From the June 7 Times editorial:
Unlike a much-discussed Nebraska bill that would have prohibited a number of abortion procedures, this Virginia law focused narrowly on protecting the infant itself as it is being delivered. It allowed several procedures that the Nebraska law would have banned and made an exception for cases where the mother's life is at risk.

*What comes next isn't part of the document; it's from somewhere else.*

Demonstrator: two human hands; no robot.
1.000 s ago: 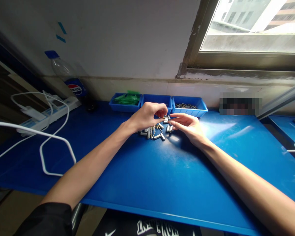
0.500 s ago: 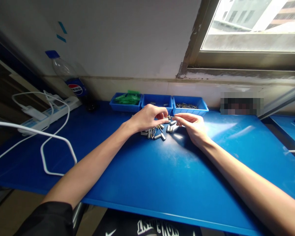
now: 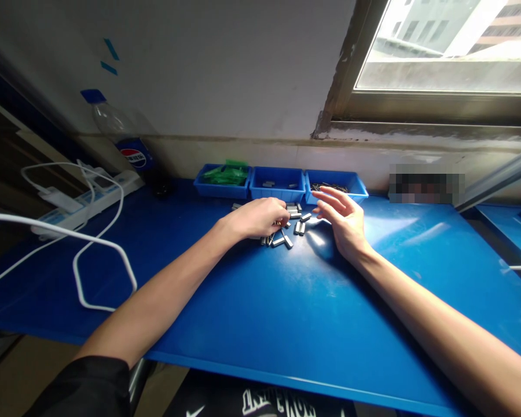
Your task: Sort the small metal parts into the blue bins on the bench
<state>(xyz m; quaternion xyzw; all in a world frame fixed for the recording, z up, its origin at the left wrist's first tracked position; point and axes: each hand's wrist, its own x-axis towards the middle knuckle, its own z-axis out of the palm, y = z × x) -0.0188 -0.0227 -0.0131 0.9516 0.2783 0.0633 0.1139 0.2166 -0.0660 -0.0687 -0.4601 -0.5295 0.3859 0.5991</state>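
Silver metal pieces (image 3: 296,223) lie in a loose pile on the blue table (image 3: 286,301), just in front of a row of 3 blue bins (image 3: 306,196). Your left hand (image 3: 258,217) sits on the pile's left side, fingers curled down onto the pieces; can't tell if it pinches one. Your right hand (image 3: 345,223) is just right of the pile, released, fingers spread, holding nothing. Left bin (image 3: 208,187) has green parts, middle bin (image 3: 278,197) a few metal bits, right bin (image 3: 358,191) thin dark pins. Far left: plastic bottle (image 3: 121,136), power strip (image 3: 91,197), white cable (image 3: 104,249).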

The Times falsely suggested that the life exception in the Virginia law made it different from the Nebraska law; in fact, both statutes permitted the otherwise-banned procedure when the woman's life is endangered. But neither statute provided an exception for the health of the pregnant woman, an omission that constituted one of the two bases upon which the Supreme Court struck down the Nebraska law. In striking down the Virginia statute, the 4th Circuit cited the Supreme Court's ruling in the Nebraska case, Stenberg v. Carhart:
We conclude that the judgment of the district court must be affirmed because "the [Supreme] Court ... unequivocally held [in Stenberg v. Carhart, 530 U.S. 914 (2000)] that any ban on partial-birth abortion must include an exception for the health of the mother in order to be constitutional." [Bracketed portions in original.]

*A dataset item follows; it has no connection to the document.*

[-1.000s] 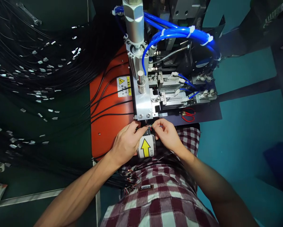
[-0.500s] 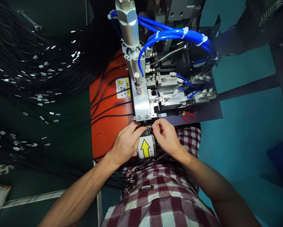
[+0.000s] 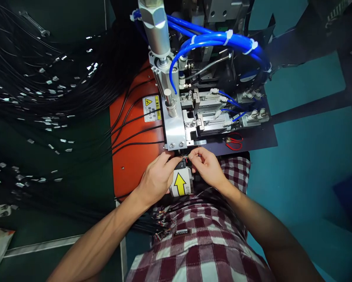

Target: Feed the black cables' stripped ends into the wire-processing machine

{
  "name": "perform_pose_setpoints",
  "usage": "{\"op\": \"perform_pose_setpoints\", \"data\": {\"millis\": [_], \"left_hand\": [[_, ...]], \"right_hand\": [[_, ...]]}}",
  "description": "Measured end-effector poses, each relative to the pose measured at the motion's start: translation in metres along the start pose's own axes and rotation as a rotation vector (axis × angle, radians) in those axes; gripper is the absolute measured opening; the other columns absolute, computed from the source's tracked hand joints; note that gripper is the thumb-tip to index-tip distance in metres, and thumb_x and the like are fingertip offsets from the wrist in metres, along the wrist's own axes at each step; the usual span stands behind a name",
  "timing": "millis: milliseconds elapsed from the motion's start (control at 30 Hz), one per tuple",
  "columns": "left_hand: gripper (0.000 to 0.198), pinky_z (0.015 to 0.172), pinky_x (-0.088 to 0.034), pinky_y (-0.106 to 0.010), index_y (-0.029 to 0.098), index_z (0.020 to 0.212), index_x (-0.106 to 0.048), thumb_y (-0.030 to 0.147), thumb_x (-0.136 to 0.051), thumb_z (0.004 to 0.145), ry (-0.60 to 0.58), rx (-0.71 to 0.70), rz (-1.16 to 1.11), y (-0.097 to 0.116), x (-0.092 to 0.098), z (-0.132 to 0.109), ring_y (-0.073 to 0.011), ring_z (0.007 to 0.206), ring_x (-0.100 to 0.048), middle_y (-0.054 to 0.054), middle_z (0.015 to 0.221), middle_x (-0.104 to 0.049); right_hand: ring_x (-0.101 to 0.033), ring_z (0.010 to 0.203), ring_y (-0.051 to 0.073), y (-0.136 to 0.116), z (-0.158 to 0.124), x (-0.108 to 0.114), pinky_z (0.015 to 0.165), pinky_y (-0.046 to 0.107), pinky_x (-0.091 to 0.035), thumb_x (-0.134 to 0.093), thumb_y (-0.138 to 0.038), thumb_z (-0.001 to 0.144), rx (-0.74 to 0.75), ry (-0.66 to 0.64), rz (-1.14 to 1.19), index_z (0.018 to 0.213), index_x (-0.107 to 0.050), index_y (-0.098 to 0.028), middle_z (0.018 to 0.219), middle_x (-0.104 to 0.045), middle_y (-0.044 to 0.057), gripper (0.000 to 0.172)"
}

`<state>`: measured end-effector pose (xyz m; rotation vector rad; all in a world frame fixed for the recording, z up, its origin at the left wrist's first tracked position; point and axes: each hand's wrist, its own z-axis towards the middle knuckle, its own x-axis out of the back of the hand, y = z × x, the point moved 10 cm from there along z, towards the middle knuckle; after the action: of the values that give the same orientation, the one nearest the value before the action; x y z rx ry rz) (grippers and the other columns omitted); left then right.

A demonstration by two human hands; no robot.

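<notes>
Just below the front of a machine with a silver metal block [image 3: 176, 135], my two hands meet fingertip to fingertip. Between them is a small cable end [image 3: 185, 157] with a short red wire showing. My left hand [image 3: 158, 176] pinches it from the left with thumb and forefinger. From the right, the closed fingertips of my right hand [image 3: 206, 166] grip the tip of its wires; details there are too small to make out. Right under the fingers is a cover with a yellow arrow label [image 3: 180, 183]. Several black cables [image 3: 134, 144] run from the left to the metal block across an orange-red plate [image 3: 127, 166].
Bundles of black cables [image 3: 58, 90] with shiny ends cover the dark green table on the left, near a wrench [image 3: 35, 24]. Red-handled snips [image 3: 233, 141] lie right of the machine. Blue air tubes [image 3: 217, 39] arch above it. More cable ends [image 3: 161, 223] lie by my lap.
The view has shifted slightly, moving the machine a little left in the picture. Both hands keep their pinch on the cable end, with only tiny finger movement on the right.
</notes>
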<state>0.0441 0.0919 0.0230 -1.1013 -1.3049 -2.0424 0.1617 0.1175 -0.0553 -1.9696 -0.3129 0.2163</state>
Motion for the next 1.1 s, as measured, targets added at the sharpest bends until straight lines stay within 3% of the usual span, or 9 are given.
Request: {"op": "perform_pose_setpoints", "data": {"millis": [400, 533, 667, 867, 967, 1100], "left_hand": [[0.027, 0.074, -0.05, -0.034, 0.017, 0.111, -0.063, 0.017, -0.045, 0.092, -0.026, -0.02, 0.063, -0.003, 0.001, -0.002, -0.0212, 0.092, -0.053, -0.009, 0.101, -0.058], [0.027, 0.07, -0.049, -0.031, 0.019, 0.109, -0.065, 0.018, -0.045, 0.092, -0.003, -0.001, 0.054, -0.005, 0.002, -0.003, -0.0196, 0.087, -0.053, -0.008, 0.097, -0.058], [0.028, 0.069, -0.048, -0.032, 0.016, 0.109, -0.066, 0.016, -0.046, 0.091, -0.042, 0.026, 0.065, -0.006, -0.002, -0.002, -0.0212, 0.087, -0.052, -0.01, 0.094, -0.058], [0.029, 0.073, -0.049, -0.034, 0.017, 0.111, -0.066, 0.013, -0.047, 0.089, -0.053, 0.018, 0.098, -0.006, -0.004, -0.003, -0.0227, 0.091, -0.052, -0.01, 0.096, -0.058], [0.031, 0.076, -0.049, -0.034, 0.018, 0.113, -0.065, 0.013, -0.045, 0.089, -0.064, 0.016, 0.096, -0.006, -0.005, -0.002, -0.0231, 0.093, -0.052, -0.01, 0.099, -0.058], [0.03, 0.076, -0.049, -0.035, 0.018, 0.113, -0.065, 0.014, -0.046, 0.089, -0.063, 0.018, 0.095, -0.005, -0.004, -0.002, -0.0235, 0.092, -0.052, -0.011, 0.1, -0.059]], "right_hand": [[-0.051, 0.047, 0.01, -0.003, 0.002, 0.001, 0.047, 0.022, -0.042, -0.055, -0.035, 0.087, 0.033, 0.034, -0.061, 0.078, -0.053, -0.02, 0.057, -0.05, -0.005, 0.018], [-0.053, 0.048, 0.011, -0.006, -0.002, 0.004, 0.046, 0.023, -0.043, -0.054, -0.038, 0.088, 0.019, 0.013, -0.168, 0.083, -0.057, -0.019, 0.068, -0.057, -0.002, 0.02], [-0.053, 0.056, 0.012, -0.027, -0.006, 0.012, 0.051, 0.024, -0.044, -0.055, -0.034, 0.089, 0.182, 0.141, -0.381, 0.097, -0.062, -0.018, 0.082, -0.062, 0.003, 0.019], [-0.052, 0.061, 0.013, -0.046, -0.013, 0.005, 0.059, 0.025, -0.045, -0.055, -0.025, 0.088, 0.385, 0.242, -0.468, 0.081, -0.059, -0.018, 0.075, -0.059, 0.002, 0.011], [-0.055, 0.068, 0.015, -0.054, -0.018, 0.001, 0.065, 0.028, -0.046, -0.052, -0.023, 0.09, 0.47, 0.238, -0.568, 0.083, -0.058, -0.019, 0.078, -0.06, 0.003, 0.009], [-0.057, 0.078, 0.018, -0.052, -0.019, -0.001, 0.07, 0.03, -0.045, -0.046, -0.021, 0.093, 0.472, 0.208, -0.639, 0.085, -0.054, -0.02, 0.082, -0.06, 0.005, 0.012]]}}
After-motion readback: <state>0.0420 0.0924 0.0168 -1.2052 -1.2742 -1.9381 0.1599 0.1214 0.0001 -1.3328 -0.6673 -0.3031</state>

A three-judge panel of the Richmond, Va.-based 4th Circuit struck down the Virginia statute, which made "partial-birth infanticide" illegal by a 2-1 vote, upholding a Virginia District Court's earlier ruling. Judges M. Blane Michael and Diana Gribbon Motz, both Clinton appointees, voted to strike down the statute, with Judge Paul V. Niemeyer, appointed by George H.W. Bush, dissenting.